Housing priorities and increased cost of living may also apply added pressure on mixed-use projects from incoming tenants looking for centralized work-live-play environments, such as KBS’ iconic 40-story Accenture Tower, located in the rapidly gentrifying West Loop area of Chicago. As the Windy City’s first and largest full-service office location, Accenture Tower not only includes Class-A office space, but also retail and entertainment amenities, plus access to transportation via the Ogilvie Transportation Center.
CRE Opportunities
A recent survey from the Urban Land Institute (ULI) found that only a small percentage of tenants believe their existing workspace portfolios align with their business objectives — which presents an opportunity for companies and CRE building owner/operators to reimagine their design and offerings as part of their RTO strategy, including:
- Dynamic space — There continues to be a big strategic shift toward Activity-Based Working (ABW) — that is, offices that maximize productivity, human connection, collaboration, and socialization through culture, technology, and the physical space. Look for updating and refining existing space with ABW elements that offer flexible workstations and areas that allow employees to modify their workday experience. Additionally, ABW office buildings equipped with functional social areas and lifestyle amenities will also be highly sought after.
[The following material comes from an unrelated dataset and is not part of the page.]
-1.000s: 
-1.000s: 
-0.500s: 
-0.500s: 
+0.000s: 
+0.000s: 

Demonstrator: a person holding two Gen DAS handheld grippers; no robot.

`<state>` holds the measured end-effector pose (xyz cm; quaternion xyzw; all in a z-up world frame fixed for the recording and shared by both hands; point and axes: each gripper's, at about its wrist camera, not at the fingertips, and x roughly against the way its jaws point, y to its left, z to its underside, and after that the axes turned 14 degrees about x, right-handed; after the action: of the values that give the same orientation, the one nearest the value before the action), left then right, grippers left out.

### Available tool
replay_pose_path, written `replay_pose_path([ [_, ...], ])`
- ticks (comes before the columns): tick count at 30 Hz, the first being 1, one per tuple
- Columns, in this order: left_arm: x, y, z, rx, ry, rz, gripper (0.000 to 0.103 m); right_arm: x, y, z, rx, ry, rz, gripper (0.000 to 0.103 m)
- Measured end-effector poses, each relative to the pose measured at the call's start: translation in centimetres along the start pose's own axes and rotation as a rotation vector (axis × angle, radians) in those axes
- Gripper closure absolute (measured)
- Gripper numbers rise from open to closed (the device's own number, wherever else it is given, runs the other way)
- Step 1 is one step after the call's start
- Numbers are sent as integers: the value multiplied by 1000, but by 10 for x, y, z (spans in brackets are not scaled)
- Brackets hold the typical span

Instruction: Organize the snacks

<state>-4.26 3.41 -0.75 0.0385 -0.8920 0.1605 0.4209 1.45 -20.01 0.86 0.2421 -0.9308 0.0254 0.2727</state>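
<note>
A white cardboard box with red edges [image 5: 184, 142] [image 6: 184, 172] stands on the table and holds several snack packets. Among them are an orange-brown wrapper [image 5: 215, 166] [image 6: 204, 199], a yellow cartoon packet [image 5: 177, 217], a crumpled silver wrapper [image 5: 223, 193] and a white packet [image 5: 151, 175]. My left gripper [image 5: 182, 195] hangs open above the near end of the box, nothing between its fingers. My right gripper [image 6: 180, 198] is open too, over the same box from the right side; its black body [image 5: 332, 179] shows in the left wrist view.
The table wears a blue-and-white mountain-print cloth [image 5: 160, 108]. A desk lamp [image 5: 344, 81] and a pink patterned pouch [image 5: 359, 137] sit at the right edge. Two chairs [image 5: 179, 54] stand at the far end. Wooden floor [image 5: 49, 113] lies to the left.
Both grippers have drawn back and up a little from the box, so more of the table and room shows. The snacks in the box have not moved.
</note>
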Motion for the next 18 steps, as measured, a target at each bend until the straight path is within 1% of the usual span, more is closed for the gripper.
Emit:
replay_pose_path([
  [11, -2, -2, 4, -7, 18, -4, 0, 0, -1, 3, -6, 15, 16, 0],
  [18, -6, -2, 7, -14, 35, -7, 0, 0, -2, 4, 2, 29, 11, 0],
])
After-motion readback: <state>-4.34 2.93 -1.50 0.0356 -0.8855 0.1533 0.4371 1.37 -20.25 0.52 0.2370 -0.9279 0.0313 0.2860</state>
- Sustainability — Sustainable offices and energy-efficient buildings will continue to gain traction with adoption of standardized ESG policies, as well as with tenants seeking to reduce harmful emissions and prioritizing employee wellbeing. However, a survey shows that across 20 global markets, 65% of demand for “low carbon workspace will not be met with existing stock or the current development pipeline by 2030,” which is an excellent starting point in the development and repositioning of future office properties.
KBS, for instance, has set a goal of achieving a 5% greenhouse gas (GHG) emissions reduction in five years and has been tracking progress to reach its goal by 2025 (based on a 2021 baseline year) — the goal being to cover both emissions that are under KBS’ direct control and the on-site emissions generated by tenants of the properties it manages. Achieving KBS’ goal includes Implementing energy efficiency measures at all of its properties (where practical); exploring opportunities to integrate renewable energy; continuing to prioritize green building certifications; engaging with our tenants to promote environmental awareness and initiatives; and consistent benchmarking and tracking of our energy usage and emissions profile.
- Technology — Innovative and hyper-connected technology will be critical as people continue to head back to the office. Artificial intelligence operations and systems beyond the physical office will help create a high-tech environment where employees can have almost complete autonomy and flexibility over how they work.
Conclusion
Although worldwide RTO policies have become more prevalent, there’s likely some mutually satisfying compromise between employers and employees that will be adopted. Office utilization will continue its upward trajectory and should reach some kind of stabilization in most mature markets across the globe. And while there’s no “one-size-fits-all solution,” the central theme to get more people back into the office may just come down to the dynamics of the physical space.